Disability Pride Series: How can I feel proud when feel like a burden?

The idea that I am a burden because of my illness takes up a lot of space for me. I feel it all the time. Every day. When I genuinely need assistance with something I don’t dare ask because I am desperately trying to calculate who I haven’t “used up” all my calls for help with.

In general people expect illness or pain to “go away” after a certain period of time. Depending on the level of patience of the person, that time probably varies from just a couple of days to maximum a couple of weeks. But what if you are sick and in pain every single day? And you need the kind of help that people offer in “special circumstances” every day? That is difficult for outsiders to understand and it fills the sufferer with an immense guilt.

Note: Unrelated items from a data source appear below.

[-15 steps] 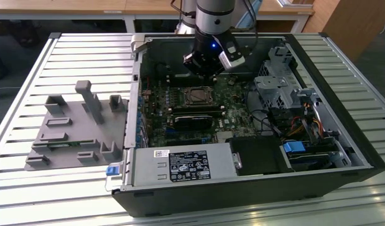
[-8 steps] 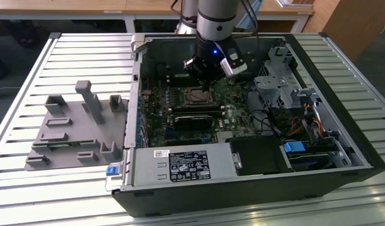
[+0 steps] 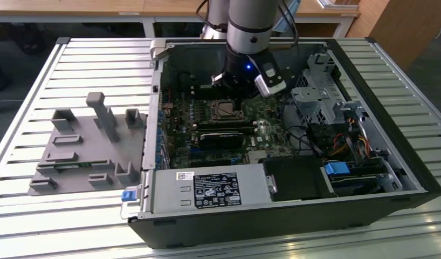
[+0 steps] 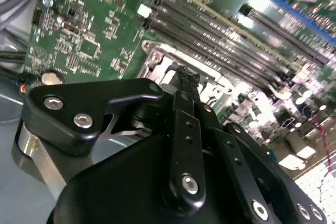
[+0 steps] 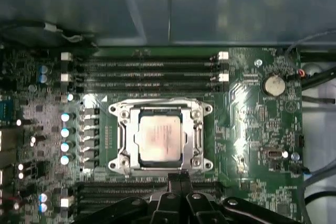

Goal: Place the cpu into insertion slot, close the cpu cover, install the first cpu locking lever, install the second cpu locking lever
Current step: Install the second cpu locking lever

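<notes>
The pale silvery-beige square cpu (image 5: 159, 137) is lying flat inside the black-framed square insertion slot (image 5: 124, 139), just ahead of the black pincer (image 5: 178, 178) in the first wrist view. The thin silvery metal cpu cover (image 5: 198, 136) is framing it, lying down around the chip. The pincer's black fingertips (image 4: 186, 80) are pressed together with nothing between them, hovering at the socket's near edge. Long black memory slots (image 5: 142, 69) are running beyond the socket. The open black computer case (image 3: 278, 216) is resting on the slatted metal table (image 3: 76, 226).
</notes>
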`<action>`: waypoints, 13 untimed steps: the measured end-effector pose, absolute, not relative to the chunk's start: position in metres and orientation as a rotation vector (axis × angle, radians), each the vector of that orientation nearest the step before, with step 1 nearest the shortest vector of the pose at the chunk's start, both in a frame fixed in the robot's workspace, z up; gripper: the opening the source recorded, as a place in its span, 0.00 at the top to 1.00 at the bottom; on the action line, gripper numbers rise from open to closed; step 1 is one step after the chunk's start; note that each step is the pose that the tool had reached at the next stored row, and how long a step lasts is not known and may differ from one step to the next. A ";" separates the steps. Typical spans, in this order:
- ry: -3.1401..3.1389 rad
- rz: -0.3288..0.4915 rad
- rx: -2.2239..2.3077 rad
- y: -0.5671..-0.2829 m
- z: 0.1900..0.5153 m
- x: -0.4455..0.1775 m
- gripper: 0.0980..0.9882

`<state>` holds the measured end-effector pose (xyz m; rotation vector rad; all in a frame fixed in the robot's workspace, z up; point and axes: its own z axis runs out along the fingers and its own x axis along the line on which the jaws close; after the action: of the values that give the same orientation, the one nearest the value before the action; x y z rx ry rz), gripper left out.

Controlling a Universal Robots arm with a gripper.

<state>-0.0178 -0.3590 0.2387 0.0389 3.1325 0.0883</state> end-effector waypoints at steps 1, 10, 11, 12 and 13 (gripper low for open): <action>3.132 0.088 0.039 -0.360 0.239 -0.018 0.99; 3.132 0.090 0.039 -0.366 0.238 -0.031 0.99; 3.132 0.090 0.039 -0.366 0.238 -0.034 0.99; 3.132 0.090 0.039 -0.366 0.238 -0.036 0.99; 3.132 0.090 0.039 -0.366 0.238 -0.038 0.99</action>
<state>-0.0384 -0.3658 0.2376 0.0389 3.1323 0.0900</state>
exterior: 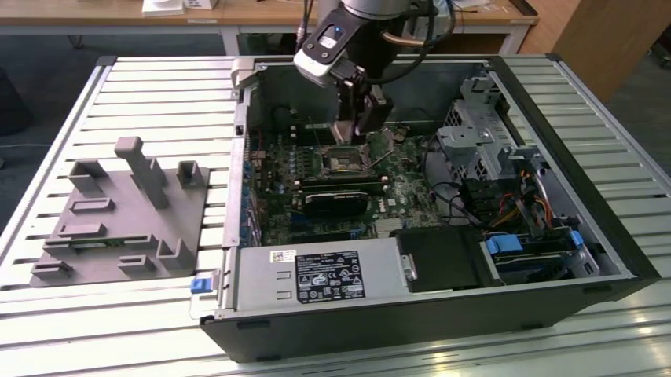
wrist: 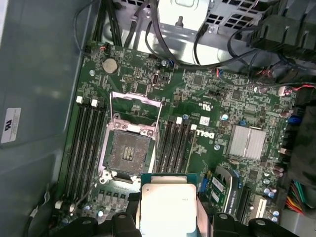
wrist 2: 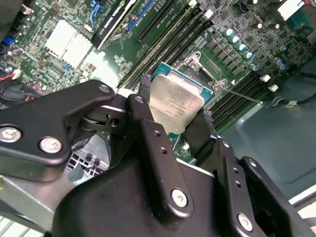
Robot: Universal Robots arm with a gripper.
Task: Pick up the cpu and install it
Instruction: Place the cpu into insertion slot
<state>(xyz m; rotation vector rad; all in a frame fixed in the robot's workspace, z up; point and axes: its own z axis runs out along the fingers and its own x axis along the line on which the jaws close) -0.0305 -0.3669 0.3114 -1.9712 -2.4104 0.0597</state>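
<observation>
The cpu [wrist: 168, 202] is a silvery square chip with a thin teal edge, and my gripper [wrist: 168, 213] is shut on it from two sides. In the second wrist view the cpu [wrist 2: 175, 101] sits between the black fingers [wrist 2: 143, 106] of the gripper [wrist 2: 173, 112], lifted off the board. The dark motherboard socket [wrist: 129, 148] lies bare with its metal frame swung back, and the chip hangs a little to one side of it. In the exterior view the gripper [exterior: 357, 132] reaches down into the open computer case just above the socket [exterior: 344, 162].
Memory slots [wrist: 89, 143] flank the socket on both sides. A silver heatsink [wrist: 248, 142] and a black card [exterior: 333, 200] sit nearby. Cables and a drive cage [exterior: 477, 129] crowd the exterior view's right. A grey fixture [exterior: 121, 216] stands on the slatted table at the left.
</observation>
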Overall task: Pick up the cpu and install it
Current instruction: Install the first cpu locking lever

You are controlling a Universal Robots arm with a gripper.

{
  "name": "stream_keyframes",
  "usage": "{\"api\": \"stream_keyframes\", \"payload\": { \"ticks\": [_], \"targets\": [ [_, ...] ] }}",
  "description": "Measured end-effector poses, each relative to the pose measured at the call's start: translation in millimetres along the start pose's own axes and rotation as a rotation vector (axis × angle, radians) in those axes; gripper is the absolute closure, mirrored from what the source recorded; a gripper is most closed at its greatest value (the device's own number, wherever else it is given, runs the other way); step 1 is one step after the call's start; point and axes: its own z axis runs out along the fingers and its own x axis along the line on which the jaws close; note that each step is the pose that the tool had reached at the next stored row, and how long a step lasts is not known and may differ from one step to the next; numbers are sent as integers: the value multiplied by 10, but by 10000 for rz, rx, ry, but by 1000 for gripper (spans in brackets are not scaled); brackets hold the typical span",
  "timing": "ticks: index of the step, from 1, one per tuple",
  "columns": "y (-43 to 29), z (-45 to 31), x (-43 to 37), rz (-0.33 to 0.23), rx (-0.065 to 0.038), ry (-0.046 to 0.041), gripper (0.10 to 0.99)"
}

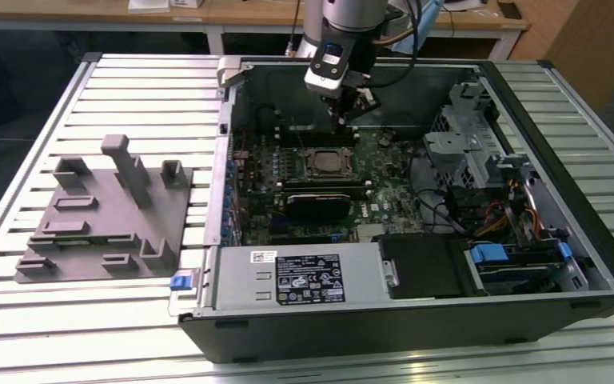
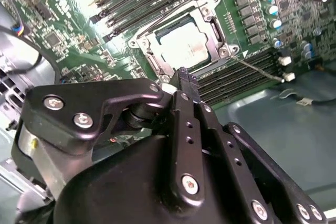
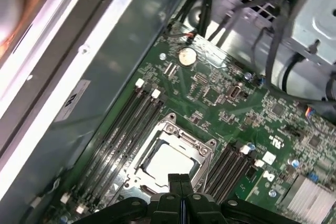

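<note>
Jaws clenched tip to tip, nothing between them; gripper (image 2: 187,85) hangs above the motherboard (image 3: 220,103), just off the socket frame (image 2: 210,11). The cpu (image 2: 184,48) sits in the socket, silver top up, so placement looks done. Judgement: what's left is securing it; the frame and its thin lever (image 2: 260,70) need a careful, square push. Open PC case (image 1: 563,264) lies on a slatted metal table (image 1: 73,320), grey fixture (image 1: 105,216) beside it.

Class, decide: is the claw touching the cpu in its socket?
Apart. In the exterior view the claw hangs above the cpu, with bare board visible between them.
</note>
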Motion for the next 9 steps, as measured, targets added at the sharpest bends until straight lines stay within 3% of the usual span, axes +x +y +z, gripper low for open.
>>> {"api": "stream_keyframes", "payload": {
  "ticks": [9],
  "targets": [
    [0,2,0,-1022,-20,5,980]
  ]
}}
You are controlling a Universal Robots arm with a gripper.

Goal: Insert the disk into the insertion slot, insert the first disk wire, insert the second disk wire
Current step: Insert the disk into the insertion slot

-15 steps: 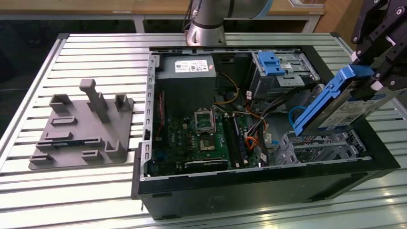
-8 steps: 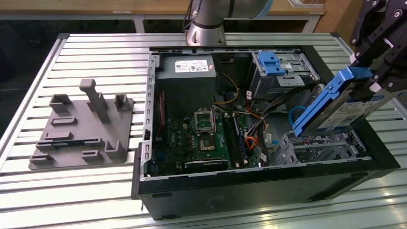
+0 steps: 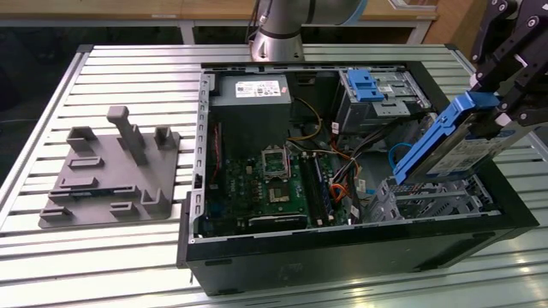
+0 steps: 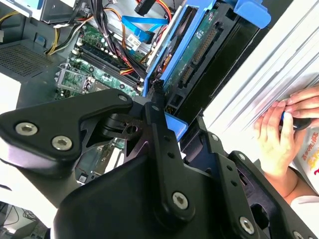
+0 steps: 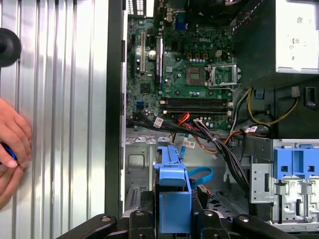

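Note:
My gripper [image 3: 489,110] is shut on the disk [image 3: 453,146], a grey drive in a bright blue caddy. It grips the caddy by its upper end at the exterior view's right. The disk hangs tilted, with its lower end at the open top of the insertion slot [image 3: 432,196], a perforated silver cage in the case's near right corner. In both wrist views the gripper [image 4: 167,124] [image 5: 174,221] clamps the disk [image 4: 192,55] [image 5: 174,191] on its blue frame. A blue flat cable [image 3: 398,154] [image 5: 200,175] and a bundle of black wires [image 5: 224,149] lie loose beside the slot.
The open computer case [image 3: 342,247] holds a motherboard [image 3: 276,186], a power supply [image 3: 250,90] and a taller bay with a blue tab [image 3: 368,86]. A grey fixture [image 3: 111,176] lies on the slatted table at the left. A person's hand [image 5: 12,142] [image 4: 289,122] rests on the table beside the case.

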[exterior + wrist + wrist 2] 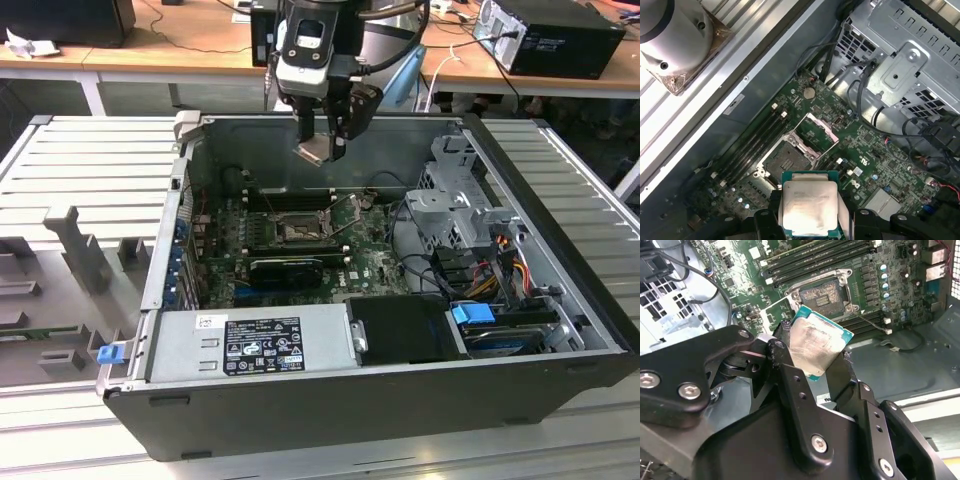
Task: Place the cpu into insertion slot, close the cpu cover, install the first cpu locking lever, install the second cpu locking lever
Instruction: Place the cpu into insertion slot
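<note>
Claw tight on cpu edges, mid-air over PC case, insertion slot bare below, cpu cover up.

The gripper, gripping the chip, hangs in open air above the open computer case. Below it the slot lies bare, with nothing over it. The cover stands tipped up along one edge of the slot. On the exterior view's right, a metal cage and loose wires crowd the case. A big grey box fills the near side.
</note>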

When someone breaks their arm or leg and rely more heavily on friends and family for a period of time, they often express that they start to feel like a burden. For people who are sick or need assistance for months or years a time, that feeling can begin to chip away at their sense of self, their confidence, their worth and overall wellbeing. This is heavily influenced by the people around them, of course. If those people aren’t accepting or understanding of the situation, that makes the situations even more difficult. If the people around you are supportive, understanding, reassuring and honest about their role in your life, that will make it easier to an extent.

I don’t have a good answer to embracing your disability and ridding yourself of the burden complex. It can be overwhelmingly difficult and for some impossible. The main thing to remember is that having the help you need to get through each day or each task is not something to be ashamed of. And if anyone you are asking for that help makes you feel that it’s shameful then they should not be in your life. People who are unable to understand the way you need or want to live, have a problem, not you.

Honesty is also very important. The people around you are allowed to be honest about how they feel as much as you are. They should be able to say “I’m tired today” or “I’m having a bad day and I’m going to ask someone to help me help you, if you don’t mind.” If there is a healthy dialogue of that kind then you know that you are not being a burden but everyone involved can express themselves and their human emotions honestly so that no one has to try to assume that the other is thinking of them in a certain way. All this is easier said than done because I know many people rely on a small handful of people willing to help and support them. If you don’t have an army of people to choose from, of course relations can get a little tense at times. Those tense moments are part of life, whether it be between friends or family or carers and patients. No one can be an angel at all times and that’s okay too. Just because there is a moment of annoyance doesn’t mean that the love isn’t still there or that anyone is thinking of you being a burden. Our minds just tend to go to the most extreme scenario, when in fact someone might just be annoyed about something unrelated.

For me, Disability Pride Month is about trying to get rid of this feeling of being a burden as much as I can. And replace it with pride about my accomplishments and all my good traits. Even if feeling burdensome always lurks in the background, it would be something just to put it there- in the background, and bring the positive things to the foreground so that they take up the most space in my mind and can possibly overpower the negative feelings at times. There is not a perfect answer, at least I haven’t found it yet. I haven’t gotten all the way there. But this month is a start to pushing that away, embracing everything amazing about me and my disabled body and acknowledging everything that I can do despite my challenges.